I purchased a Titan Tip Relief (P/N: 0521012 or 521012) a couple days ago along with a long swivel extension wand for my airless as I needed to get to some difficult spots. (Tip relief is a valve so the paint doesn't spit when an extension wand is being used.) I installed the tip relief on the end of the wand followed by the tip guard/tip and put my pump in water to test it. When I would pull the trigger it would not spray and I would have to unscrew the tip relief to de-pressurize the wand. Am I doing something wrong? It's frustrating because I spent $115 on the tip relief valve.

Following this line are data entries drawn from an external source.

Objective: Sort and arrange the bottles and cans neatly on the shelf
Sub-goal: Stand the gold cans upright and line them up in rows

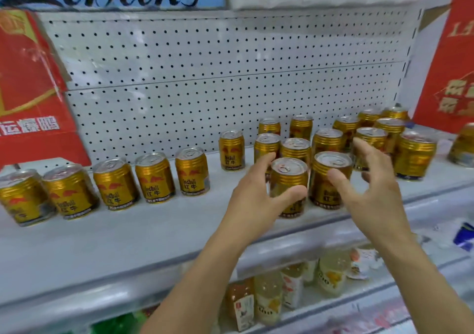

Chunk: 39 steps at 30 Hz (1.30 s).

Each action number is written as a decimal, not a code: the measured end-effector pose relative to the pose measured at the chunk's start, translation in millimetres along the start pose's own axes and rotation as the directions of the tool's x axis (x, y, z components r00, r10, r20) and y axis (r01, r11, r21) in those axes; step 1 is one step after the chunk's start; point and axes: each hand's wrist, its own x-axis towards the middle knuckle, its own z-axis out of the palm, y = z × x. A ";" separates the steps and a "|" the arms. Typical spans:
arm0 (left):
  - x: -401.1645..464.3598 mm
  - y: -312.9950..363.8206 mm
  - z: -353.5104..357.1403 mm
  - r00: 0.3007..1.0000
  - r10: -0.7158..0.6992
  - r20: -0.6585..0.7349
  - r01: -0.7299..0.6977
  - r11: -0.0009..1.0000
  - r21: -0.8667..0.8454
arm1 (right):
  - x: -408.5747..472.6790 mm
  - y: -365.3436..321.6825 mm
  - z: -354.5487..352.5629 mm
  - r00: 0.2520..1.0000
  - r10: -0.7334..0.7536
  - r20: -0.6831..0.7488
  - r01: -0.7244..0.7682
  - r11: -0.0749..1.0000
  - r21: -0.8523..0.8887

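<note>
Several gold cans stand on the grey shelf (128, 231). A row of them (154, 177) runs along the back wall from the left, and a loose cluster (369, 138) fills the right half. My left hand (259, 195) curls round the front can (288, 179), thumb on its right side and fingers behind its left. My right hand (369, 187) hovers with spread fingers beside the neighbouring front can (331, 177), thumb near its upper right side, gripping nothing.
A white pegboard (205, 77) backs the shelf. Red cartons stand at the left (28, 89) and right (451, 59) ends. One more gold can (464, 146) sits at the far right. Bottles (266, 297) stand on the lower shelf beneath.
</note>
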 end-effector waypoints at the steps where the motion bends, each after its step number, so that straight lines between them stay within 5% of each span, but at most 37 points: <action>1: 3.0 3.8 5.7 1.000 -0.026 -0.012 0.026 0.999 0.030 | 2.7 6.1 -2.5 0.993 0.087 0.080 -0.090 0.995 0.037; 5: 9.5 9.4 14.5 0.992 -0.090 -0.090 0.100 0.989 0.110 | 8.2 18.1 -1.8 0.946 0.159 0.283 -0.203 0.971 0.130; 11: -2.6 -6.4 -9.9 0.988 -0.109 -0.106 0.115 0.992 0.048 | 2.6 3.1 2.2 0.950 0.152 0.272 -0.190 0.975 0.119; 25: -119.1 -94.8 -203.3 0.928 -0.185 -0.323 0.222 0.971 0.084 | -84.2 -161.6 137.9 0.871 -0.058 0.487 -0.106 0.947 0.303; 39: -177.4 -168.2 -343.8 0.929 -0.213 -0.301 0.230 0.973 0.022 | -146.1 -268.9 253.8 0.812 -0.139 0.566 -0.054 0.949 0.310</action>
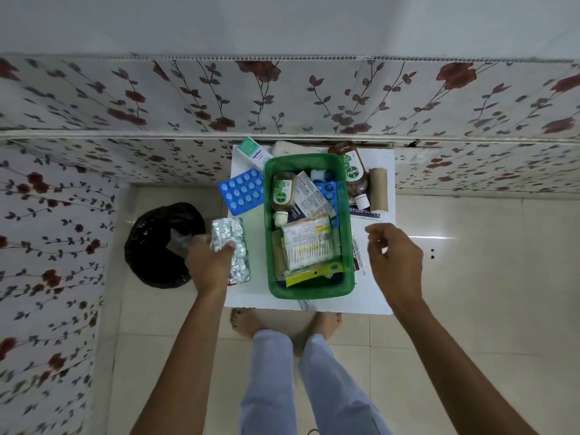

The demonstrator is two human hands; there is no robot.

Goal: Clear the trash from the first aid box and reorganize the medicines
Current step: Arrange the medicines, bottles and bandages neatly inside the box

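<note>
A green first aid box (pixel 267 233) stands on a small white table (pixel 373 293). Inside lie a small Dettol bottle (pixel 283 194), paper leaflets, a blue blister sheet (pixel 328 191) and a clear packet of swabs (pixel 309 246). My left hand (pixel 208 262) grips a silver blister strip (pixel 226 235) at the table's left edge, over another silver strip (pixel 241 265). My right hand (pixel 394 259) hovers right of the box, fingers loosely curled, holding nothing.
A black-lined trash bin (pixel 157 246) sits on the floor left of the table. On the table outside the box: a blue blister sheet (pixel 241 191), a white-green carton (pixel 252 153), a large Dettol bottle (pixel 354 174), a cardboard roll (pixel 378 189). Floral wall behind.
</note>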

Any help is appreciated, I attached a picture of the part as well.

-Seaside Painting


----------



## woodcoyote (Dec 30, 2012)

Matthew Silva said:


> I purchased a Titan Tip Relief (P/N: 0521012 or 521012) a couple days ago along with a long swivel extension wand for my airless as I needed to get to some difficult spots. (Tip relief is a valve so the paint doesn't spit when an extension wand is being used.) I installed the tip relief on the end of the wand followed by the tip guard/tip and put my pump in water to test it. When I would pull the trigger it would not spray and I would have to unscrew the tip relief to de-pressurize the wand. Am I doing something wrong? It's frustrating because I spent $115 on the tip relief valve. Any help is appreciated, I attached a picture of the part as well.
> 
> -Seaside Painting


Sorry unfortunately I don't have any input on the titan part you mentioned. It looks like it's just a threaded piece of some kind. Not sure if it has a needle in it or not, from the looks of it, probably doesnt.

Sad to say but design flaws like this are countless with Titan. I therefore don't use or recommend them much to people. 

Good luck and let us know if you've found a solution.

P.s.
Try your area's titan representative. He/she may be able to point you in the right direction


----------



## Boco (May 18, 2013)

Should we tell him how to get a normal extension wand not to spit? If you look around on the site there is some good info.


----------



## journeymanPainter (Feb 26, 2014)

Boco said:


> Should we tell him how to get a normal extension wand not to spit? If you look around on the site there is some good info.


That would be nice to know/hear


----------